Exercise instructions
In the data below, find the line with "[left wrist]" and output it along with every later line, exactly, but not the pictures.

Input data
┌──

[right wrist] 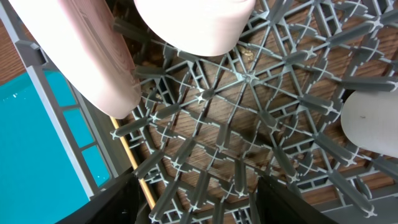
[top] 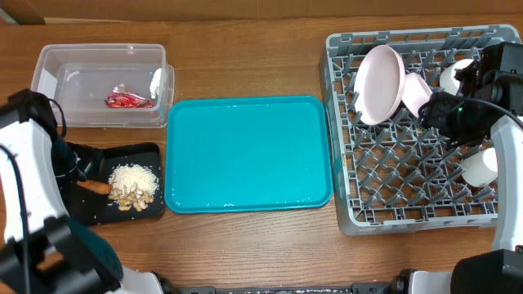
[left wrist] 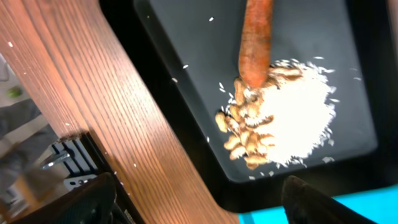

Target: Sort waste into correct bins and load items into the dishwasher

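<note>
The red wrapper (top: 124,100) and white tissue (top: 156,82) lie in the clear tub (top: 57,61). The orange stick (top: 96,186) and beige scraps (top: 133,186) lie on the black tray (top: 98,211). In the left wrist view, the stick (left wrist: 256,43) touches the scraps (left wrist: 280,118). My left gripper (left wrist: 199,208) is open and empty above the tray's edge. The plate (top: 380,82), bowl (top: 415,91) and cups (top: 478,167) stand in the grey rack (top: 409,208). My right gripper (right wrist: 196,205) is open and empty over the rack, below the plate (right wrist: 81,50). A thin wooden chopstick (right wrist: 134,162) lies in the rack.
The large teal tray (top: 249,151) lies between the black tray and the rack. Bare wooden tabletop (left wrist: 93,93) shows beside the black tray. The rack's upright pegs (right wrist: 249,81) stand close under my right fingers.
</note>
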`<action>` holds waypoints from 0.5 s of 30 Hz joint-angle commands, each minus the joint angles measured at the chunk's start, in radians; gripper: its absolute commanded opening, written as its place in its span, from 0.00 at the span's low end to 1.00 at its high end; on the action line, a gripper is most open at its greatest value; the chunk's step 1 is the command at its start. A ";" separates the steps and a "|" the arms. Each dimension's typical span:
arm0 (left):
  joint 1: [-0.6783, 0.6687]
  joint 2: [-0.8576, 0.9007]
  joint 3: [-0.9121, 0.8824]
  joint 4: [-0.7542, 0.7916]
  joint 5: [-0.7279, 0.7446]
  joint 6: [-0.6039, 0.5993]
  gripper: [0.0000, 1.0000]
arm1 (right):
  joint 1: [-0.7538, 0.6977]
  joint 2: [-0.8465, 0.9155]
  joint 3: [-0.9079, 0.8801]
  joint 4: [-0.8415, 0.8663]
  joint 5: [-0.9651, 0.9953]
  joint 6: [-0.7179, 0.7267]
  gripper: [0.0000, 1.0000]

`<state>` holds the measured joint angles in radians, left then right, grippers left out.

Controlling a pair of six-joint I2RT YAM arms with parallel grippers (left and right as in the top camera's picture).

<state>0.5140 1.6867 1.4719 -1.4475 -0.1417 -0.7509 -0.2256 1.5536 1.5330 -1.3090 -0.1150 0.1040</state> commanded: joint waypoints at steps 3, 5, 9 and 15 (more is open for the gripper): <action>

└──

Solution
[left wrist] 

Target: Sort waste into correct bins and load items into the dishwasher

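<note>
The red wrapper (top: 124,100) and white tissue (top: 156,82) lie in the clear tub (top: 57,61). The orange stick (top: 96,186) and beige scraps (top: 133,186) lie on the black tray (top: 98,211). In the left wrist view, the stick (left wrist: 256,43) touches the scraps (left wrist: 280,118). My left gripper (left wrist: 199,208) is open and empty above the tray's edge. The plate (top: 380,82), bowl (top: 415,91) and cups (top: 478,167) stand in the grey rack (top: 409,208). My right gripper (right wrist: 196,205) is open and empty over the rack, below the plate (right wrist: 81,50). A thin wooden chopstick (right wrist: 134,162) lies in the rack.
The large teal tray (top: 249,151) lies between the black tray and the rack. Bare wooden tabletop (left wrist: 93,93) shows beside the black tray. The rack's upright pegs (right wrist: 249,81) stand close under my right fingers.
</note>
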`<action>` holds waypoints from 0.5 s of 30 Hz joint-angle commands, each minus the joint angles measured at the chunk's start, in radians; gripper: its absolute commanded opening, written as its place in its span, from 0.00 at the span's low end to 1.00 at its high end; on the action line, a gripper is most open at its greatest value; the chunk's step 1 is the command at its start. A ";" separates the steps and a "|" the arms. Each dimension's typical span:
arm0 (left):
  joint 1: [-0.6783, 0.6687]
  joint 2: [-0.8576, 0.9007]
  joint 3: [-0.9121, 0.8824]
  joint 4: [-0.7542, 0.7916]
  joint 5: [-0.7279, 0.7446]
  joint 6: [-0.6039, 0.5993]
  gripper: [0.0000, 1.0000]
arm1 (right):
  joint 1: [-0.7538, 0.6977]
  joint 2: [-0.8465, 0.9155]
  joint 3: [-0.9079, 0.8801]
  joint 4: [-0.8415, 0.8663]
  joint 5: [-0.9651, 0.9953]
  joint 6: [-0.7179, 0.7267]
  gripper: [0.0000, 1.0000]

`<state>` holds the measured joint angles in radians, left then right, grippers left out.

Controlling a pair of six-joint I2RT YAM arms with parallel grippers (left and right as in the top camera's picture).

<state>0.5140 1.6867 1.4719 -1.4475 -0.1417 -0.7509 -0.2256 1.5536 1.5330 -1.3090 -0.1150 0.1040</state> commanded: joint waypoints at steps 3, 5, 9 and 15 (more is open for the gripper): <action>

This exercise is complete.